La France, l’Allemagne et la dissuasion nucléaire

OPINION. La politique étrangère du président Macron est parfois jugée disruptive, mais il importe d’accepter le dialogue qu’il propose aux Européens, et notamment aux Allemands, sur le rôle de la stratégie nucléaire française, selon notre chroniqueur François Nordmann. A lire avant la Conférence de Munich sur la sécurité, à la fin de cette semaine

Le président Macron viendra défendre ses thèses sur la sécurité de l’Europe à la Conférence de Munich le 14 février prochain, à laquelle il participera pour la première fois depuis son élection. La conférence a pour thème cette année l’avenir incertain de l’Occident. Monsieur Macron viendra défendre sa vision d’une Europe souveraine telle qu’il l’a exposée le 7 février dernier. Il y traitait de l’ordre mondial, du multilatéralisme au service de la paix, de la maîtrise des armements et de la stratégie nucléaire.
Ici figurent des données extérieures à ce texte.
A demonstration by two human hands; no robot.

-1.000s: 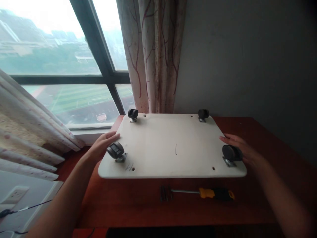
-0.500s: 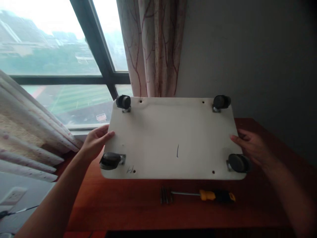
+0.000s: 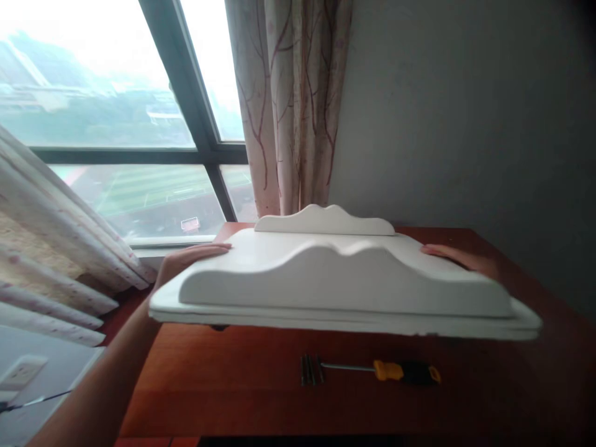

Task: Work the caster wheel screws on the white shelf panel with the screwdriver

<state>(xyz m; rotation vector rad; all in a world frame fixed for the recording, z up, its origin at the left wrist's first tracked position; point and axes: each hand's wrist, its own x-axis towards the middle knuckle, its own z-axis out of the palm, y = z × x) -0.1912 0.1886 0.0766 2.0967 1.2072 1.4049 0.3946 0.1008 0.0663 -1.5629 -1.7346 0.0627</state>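
Board: a white board [image 3: 344,292] with wavy raised rails is being held level above the tabletop [image 3: 261,397], rails facing up.
Left hand: the left hand [image 3: 186,261] is gripping the board's left edge, fingers lying over its top.
Right hand: the right hand [image 3: 459,257] is gripping the right edge; its grip is partly hidden by the board.
Tabletop: a yellow-handled screwdriver [image 3: 382,370] is lying beside several dark screws [image 3: 308,370], under the board's near edge.
Background: a curtain [image 3: 293,105] is hanging beside the window [image 3: 116,112].

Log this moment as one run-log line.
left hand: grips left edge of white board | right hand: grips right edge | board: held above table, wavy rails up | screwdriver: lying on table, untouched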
Le choix du lieu n’est pas le fruit du hasard: plusieurs hauts responsables allemands jugent disruptive la politique étrangère de la France. Le président Macron a parfois pris le contre-pied de politiques portées par l’Allemagne. Il n’a guère soutenu le pipeline Nord Stream 2, il a tardé à donner son accord à des négociations commerciales avec les Etats-Unis, si importantes pour l’exportation d’automobiles allemandes, il s’est opposé au candidat officiel de l’Allemagne au poste de président de la Commission européenne, il a mis son veto à l’accord de libre-échange avec le Mercosur, il a bloqué les négociations d’adhésion à l’UE de la Macédoine du Nord et de l’Albanie tandis que l’Allemagne plaidait au contraire pour arrimer ces deux pays à l’UE. Ses ouvertures envers la Russie, sans concertation, ont froissé l’Allemagne.